During the first part of my term as a county commissioner, we looked beyond long term planning options (which we also paid close attention to), to find creative ways to move a few projects up on the CIP calendar. That only happened because it was a priority for a majority of that BOCC.
7) FCTA, FASSE & FCASA opposes any public funding of private schools, including but not limited to, vouchers to cover private school tuition and tax credit schemes. What is your position on vouchers and other forms of public funding for private or home schooling?
I am unwaveringly opposed to school vouchers. Would be happy to list all the reasons why, but I think you know them already.
To wit: I agree with each and every concern or argument outlined here:
This is not a path we want to wander down, even just a little. There is no reasonable compromise here, and the very idea is contrary to the fundamental, democratic and equitable nature of public education.
8) FCTA, FASSE & FCASA oppose the outsourcing and privatization of jobs currently done by the dedicated education support professionals of FCPS. Do you think it is appropriate for the school system to privatize aspects of their operations? Under what circumstances, if any, would you support privatizing or outsourcing work currently done by FCPS staff?
I am strongly opposed to the privatization of any aspects of school operation, and believe that examples we have seen in other places has only served to offer more good evidence of why it is a bad idea.
Public education is an investment we make in our children, our citizens, our community. It is not a business investment. Private contractors bring an entirely different and inappropriate set of motivations and goals into the system. I don’t see any compelling reasons to make exceptions, even around what some might consider ‘the edges.”
If we think certain aspects of school operations can be done more efficiently, we must work within the existing system and decision-making structure to get there. If something is deemed inefficient, however, simply because a lower cost alternative is based on lower wages or lesser benefits, that is a non-starter, if our goal is, as it should be, to pay all county employees a fair, competitive and livable wage.

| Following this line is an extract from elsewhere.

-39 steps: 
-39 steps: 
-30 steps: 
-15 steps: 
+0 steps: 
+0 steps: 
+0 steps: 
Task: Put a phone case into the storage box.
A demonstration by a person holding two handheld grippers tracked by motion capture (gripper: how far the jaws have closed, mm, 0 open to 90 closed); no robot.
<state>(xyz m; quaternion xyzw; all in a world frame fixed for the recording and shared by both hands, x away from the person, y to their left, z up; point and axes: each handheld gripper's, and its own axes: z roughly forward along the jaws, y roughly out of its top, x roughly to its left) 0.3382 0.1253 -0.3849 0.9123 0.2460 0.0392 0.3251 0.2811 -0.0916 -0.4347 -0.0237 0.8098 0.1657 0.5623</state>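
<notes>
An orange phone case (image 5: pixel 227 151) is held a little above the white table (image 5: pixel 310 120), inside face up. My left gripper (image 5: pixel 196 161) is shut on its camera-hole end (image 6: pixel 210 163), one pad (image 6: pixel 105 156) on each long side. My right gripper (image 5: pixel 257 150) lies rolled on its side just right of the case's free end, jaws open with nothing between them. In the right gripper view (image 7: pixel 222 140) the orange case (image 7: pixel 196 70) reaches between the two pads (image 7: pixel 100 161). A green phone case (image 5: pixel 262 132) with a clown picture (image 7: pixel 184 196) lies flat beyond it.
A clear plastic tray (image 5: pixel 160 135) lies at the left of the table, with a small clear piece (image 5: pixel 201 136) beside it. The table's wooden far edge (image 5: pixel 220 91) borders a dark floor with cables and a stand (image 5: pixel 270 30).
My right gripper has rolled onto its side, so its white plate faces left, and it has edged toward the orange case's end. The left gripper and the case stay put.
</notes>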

9) As a member of the County Council, how will you work with FCTA, FASSE and FCASA so that the experience, knowledge and expertise of professional educators will help inform your decisions on issues related to public education?

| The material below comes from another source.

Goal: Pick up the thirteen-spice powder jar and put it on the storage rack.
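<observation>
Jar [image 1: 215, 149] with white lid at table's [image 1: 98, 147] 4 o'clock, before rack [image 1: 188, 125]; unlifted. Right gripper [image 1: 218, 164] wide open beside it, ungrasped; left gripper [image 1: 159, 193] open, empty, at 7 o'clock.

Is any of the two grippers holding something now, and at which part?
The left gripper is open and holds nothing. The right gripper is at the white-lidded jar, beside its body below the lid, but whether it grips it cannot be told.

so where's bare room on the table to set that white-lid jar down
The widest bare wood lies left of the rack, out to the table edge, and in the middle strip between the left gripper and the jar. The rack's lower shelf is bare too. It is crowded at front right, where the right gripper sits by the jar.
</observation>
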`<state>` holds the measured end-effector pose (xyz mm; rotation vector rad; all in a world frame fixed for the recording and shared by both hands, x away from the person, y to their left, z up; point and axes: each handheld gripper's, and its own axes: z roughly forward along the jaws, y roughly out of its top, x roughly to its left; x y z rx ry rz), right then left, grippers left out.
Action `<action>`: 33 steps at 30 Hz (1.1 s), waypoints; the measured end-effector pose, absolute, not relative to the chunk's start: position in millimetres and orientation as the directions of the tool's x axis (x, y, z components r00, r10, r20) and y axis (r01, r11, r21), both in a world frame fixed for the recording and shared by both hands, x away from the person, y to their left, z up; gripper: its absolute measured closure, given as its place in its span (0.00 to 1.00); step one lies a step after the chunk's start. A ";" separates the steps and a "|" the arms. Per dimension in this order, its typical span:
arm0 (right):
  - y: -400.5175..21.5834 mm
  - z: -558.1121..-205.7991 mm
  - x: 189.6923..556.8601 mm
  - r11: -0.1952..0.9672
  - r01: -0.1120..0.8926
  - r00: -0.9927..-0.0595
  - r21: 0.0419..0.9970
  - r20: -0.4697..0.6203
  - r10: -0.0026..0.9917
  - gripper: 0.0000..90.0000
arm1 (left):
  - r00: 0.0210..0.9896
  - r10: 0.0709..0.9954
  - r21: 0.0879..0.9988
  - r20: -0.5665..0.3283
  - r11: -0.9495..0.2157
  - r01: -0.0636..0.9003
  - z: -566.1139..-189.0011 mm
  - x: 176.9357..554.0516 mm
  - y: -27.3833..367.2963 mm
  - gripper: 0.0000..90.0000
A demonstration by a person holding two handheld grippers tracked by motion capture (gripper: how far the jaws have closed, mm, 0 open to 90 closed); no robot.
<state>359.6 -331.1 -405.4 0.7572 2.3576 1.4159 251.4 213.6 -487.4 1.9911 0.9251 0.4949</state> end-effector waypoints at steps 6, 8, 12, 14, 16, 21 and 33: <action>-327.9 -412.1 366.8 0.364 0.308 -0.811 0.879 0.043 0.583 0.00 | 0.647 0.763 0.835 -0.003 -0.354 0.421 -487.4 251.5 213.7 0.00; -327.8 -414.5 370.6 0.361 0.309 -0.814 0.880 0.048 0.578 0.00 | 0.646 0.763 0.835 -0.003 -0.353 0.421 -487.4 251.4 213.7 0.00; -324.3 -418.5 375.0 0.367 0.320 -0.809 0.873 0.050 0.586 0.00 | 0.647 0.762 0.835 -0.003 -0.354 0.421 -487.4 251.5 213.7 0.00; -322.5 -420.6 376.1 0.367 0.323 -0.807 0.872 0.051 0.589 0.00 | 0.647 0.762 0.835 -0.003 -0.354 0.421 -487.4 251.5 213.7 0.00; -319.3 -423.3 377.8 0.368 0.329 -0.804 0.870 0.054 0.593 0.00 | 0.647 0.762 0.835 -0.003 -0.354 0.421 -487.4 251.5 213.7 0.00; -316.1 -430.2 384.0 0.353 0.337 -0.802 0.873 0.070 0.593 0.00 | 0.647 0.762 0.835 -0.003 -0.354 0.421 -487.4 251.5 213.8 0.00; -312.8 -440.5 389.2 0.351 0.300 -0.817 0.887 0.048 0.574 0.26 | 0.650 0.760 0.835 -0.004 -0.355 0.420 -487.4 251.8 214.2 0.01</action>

Because achieving and maintaining excellence in our public school system is a priority for me, I am fully committed to being an informed and active advocate…for the full range of FCPS employees.
Getting and remaining well informed means being accessible, communicating well, attending appropriate meetings and so on. My long term interest and commitment, my previous experience, and my general desire to be well informed…especially in areas where I have some decision-making responsibility…gives me a good understanding of the circumstances, challenges and goals, but it does not make me an expert.
Making the right decisions means employing a proper and thorough process. And that means communicating well with stakeholders and experts across related areas as an integral part of the process.